In the data below, how many lines include the word "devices"? Give only the number.

[Opening Information shown section]

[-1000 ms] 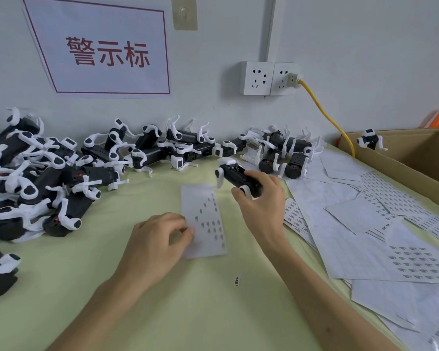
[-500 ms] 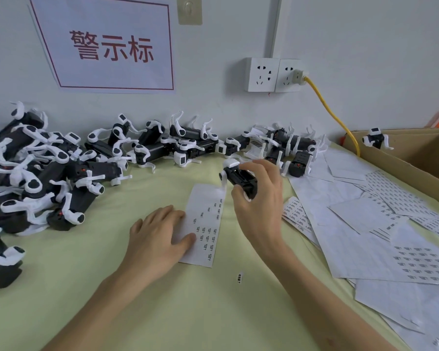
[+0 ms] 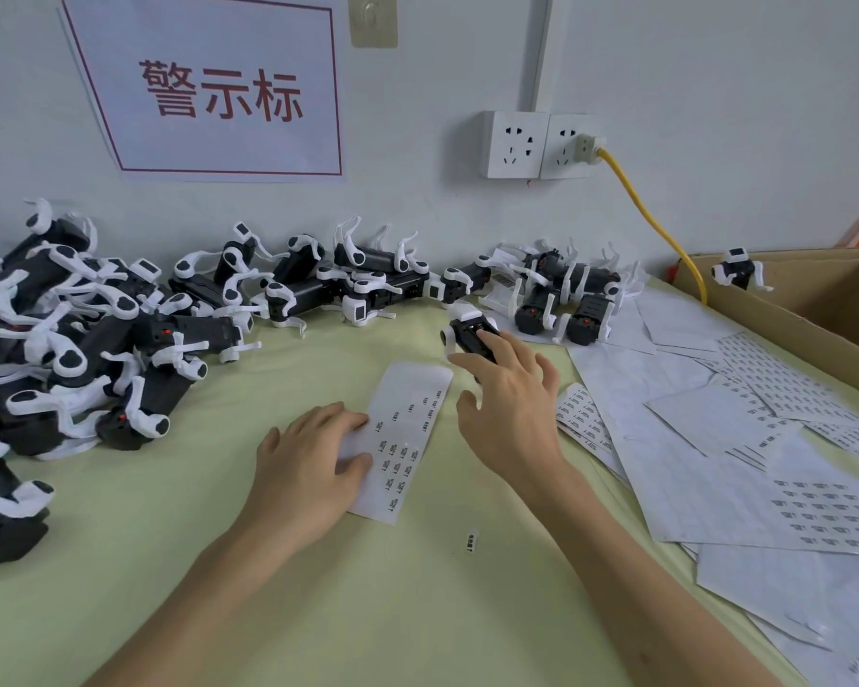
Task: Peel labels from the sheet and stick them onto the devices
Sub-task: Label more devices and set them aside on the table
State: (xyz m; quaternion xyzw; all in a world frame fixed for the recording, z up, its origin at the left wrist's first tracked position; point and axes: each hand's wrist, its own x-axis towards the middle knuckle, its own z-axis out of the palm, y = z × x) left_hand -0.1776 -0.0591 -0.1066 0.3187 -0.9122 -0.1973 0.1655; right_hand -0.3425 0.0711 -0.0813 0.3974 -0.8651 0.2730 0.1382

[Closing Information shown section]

#### Output below
2